Informacoes sobre ordens
| Nome do Produto | Numero de Catalogo | UNID | Preco | Qde | FAVORITOS | |
HMG-2/HMGB2 Plasmídeo duplo de Nickase (h) | sc-404000-NIC | 20 µg | $410.00 | |||
HMG-2/HMGB2 Plasmídeo duplo de Nickase (h2) | sc-404000-NIC-2 | 20 µg | $410.00 |
HMGB2 (HMG-2) codifica uma proteína da família high mobility group box que se liga ao DNA e o dobra, modulando a estrutura da cromatina e a regulação da transcrição. HMGB2 participa da dinâmica dos nucleossomos, da comunicação entre enhancers e promotores e das respostas a danos no DNA, influenciando a progressão do ciclo celular, programas de senescência e a diferenciação específica de linhagem. Por meio de interações com fatores de transcrição e remodeladores de cromatina, ajuda a coordenar a organização do genoma durante a replicação e o reparo. A expressão desregulada de HMGB2 e sua atividade de ligação à cromatina têm sido associadas a sinalização proliferativa, instabilidade genômica e padrões alterados de expressão de genes inflamatórios relatados em múltiplos contextos de doença, incluindo estudos em biologia do câncer e degeneração tecidual.

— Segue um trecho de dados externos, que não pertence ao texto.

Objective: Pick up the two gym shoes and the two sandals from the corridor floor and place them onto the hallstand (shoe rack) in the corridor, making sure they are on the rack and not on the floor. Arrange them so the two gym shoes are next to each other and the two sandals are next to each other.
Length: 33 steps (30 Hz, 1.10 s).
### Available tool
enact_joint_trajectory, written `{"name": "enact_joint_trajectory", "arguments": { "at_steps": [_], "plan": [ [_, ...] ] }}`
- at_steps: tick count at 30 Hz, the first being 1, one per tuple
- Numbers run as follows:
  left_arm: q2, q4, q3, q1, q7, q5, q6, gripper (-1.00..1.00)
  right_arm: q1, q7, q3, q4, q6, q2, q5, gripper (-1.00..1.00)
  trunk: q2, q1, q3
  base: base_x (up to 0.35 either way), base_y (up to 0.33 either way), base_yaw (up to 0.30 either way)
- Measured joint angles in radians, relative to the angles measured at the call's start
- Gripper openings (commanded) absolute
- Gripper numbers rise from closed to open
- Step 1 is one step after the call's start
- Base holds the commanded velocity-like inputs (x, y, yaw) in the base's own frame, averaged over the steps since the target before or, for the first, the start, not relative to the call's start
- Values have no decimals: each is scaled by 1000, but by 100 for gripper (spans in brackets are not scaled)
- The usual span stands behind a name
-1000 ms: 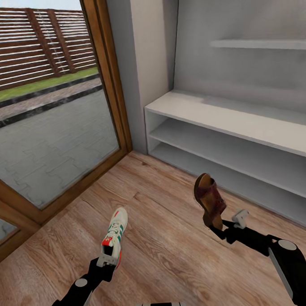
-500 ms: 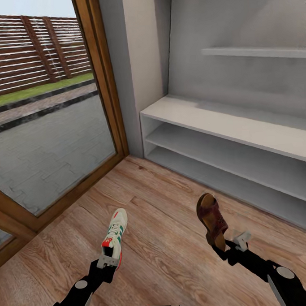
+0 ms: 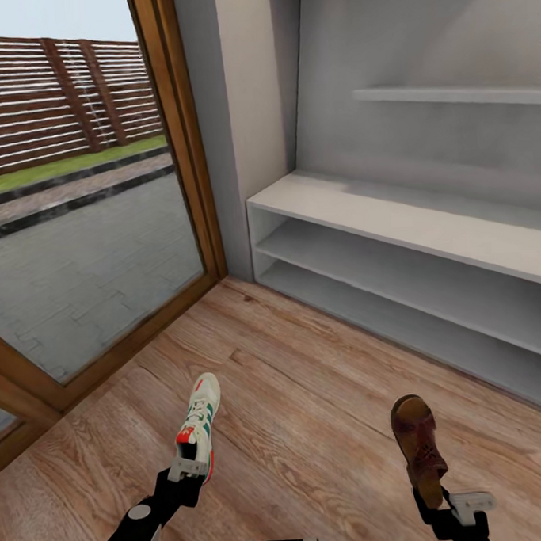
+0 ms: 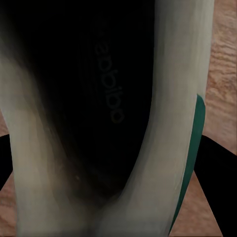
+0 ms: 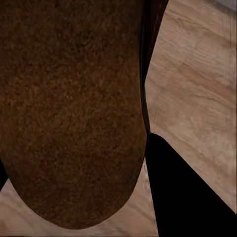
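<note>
— What have your grippers got?

— My left gripper (image 3: 188,470) is clamped on the heel of one gym shoe (image 3: 198,425) — white, with green side stripes and a red-orange patch at the tongue and heel. It is held above the corridor floor (image 3: 308,379), toe pointing away from me toward the wall. In the left wrist view I look straight into its dark inside (image 4: 98,98), with a green stripe along one side.

— And the right?

— My right gripper (image 3: 457,505) grips one brown sandal (image 3: 418,447) by its heel end, toe up and forward, also off the floor. The right wrist view shows its brown, grainy sole (image 5: 74,108) close up against the planks.

— So how many shoes do you count?

— Two in all: one trainer, one sandal, each in a gripper. They hang well apart, the trainer on my left, the sandal on my right.

— Where is the rack?

— The hallstand (image 3: 394,216) stands ahead and to my right, against the grey wall: one pale bench top, two open shelves beneath it, and one wall shelf (image 3: 452,94) above in view. Nothing lies on the parts I can see. To my left is a wood-framed glass door (image 3: 177,148) looking out onto paving, a strip of grass and a slatted fence.
</note>
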Motion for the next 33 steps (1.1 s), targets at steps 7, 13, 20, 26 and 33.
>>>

HMG-2/HMGB2 O Plasmídeo de Nickase Dupla (h) consiste num par de plasmídeos combinados, concebidos para a edição de alta especificidade do locus HMGB2 em linhas celulares human. Cada plasmídeo expressa uma nickase Cas9 D10A e um sgRNA distinto que tem como alvo cadeias de ADN opostas dentro de HMGB2. Quando direcionadas para locais adjacentes em cadeias de ADN opostas, as duas nickases geram cortes deslocados numa única cadeia que, em conjunto, produzem uma quebra escalonada de cadeia dupla, exigindo uma atividade coordenada no alvo por parte de ambas as guias. A quebra de ADN resultante é resolvida por vias de reparação celular endógenas, mais frequentemente através da junção de extremidades não homólogas (NHEJ), levando a inserções ou deleções que perturbam a função HMGB2. Ao exigir o envolvimento de dois sgRNA no locus alvo, a abordagem de dupla nickase aumenta a especificidade da edição e fornece uma estratégia CRISPR complementar para aplicações em que se deseja um controlo adicional sobre a precisão do direcionamento.
Para apoiar a identificação eficiente das células editadas, um plasmídeo codifica GFP para visualização fluorescente das populações transfectadas, enquanto o plasmídeo complementar transporta um gene de resistência à puromicina para seleção antibiótica. Em conjunto, estas características apoiam o enriquecimento eficiente das populações co-transfectadas e simplificam a validação dos clones com HMGB2 interrompido.
Apenas para uso em investigação. Não se destina a uso diagnóstico ou terapêutico.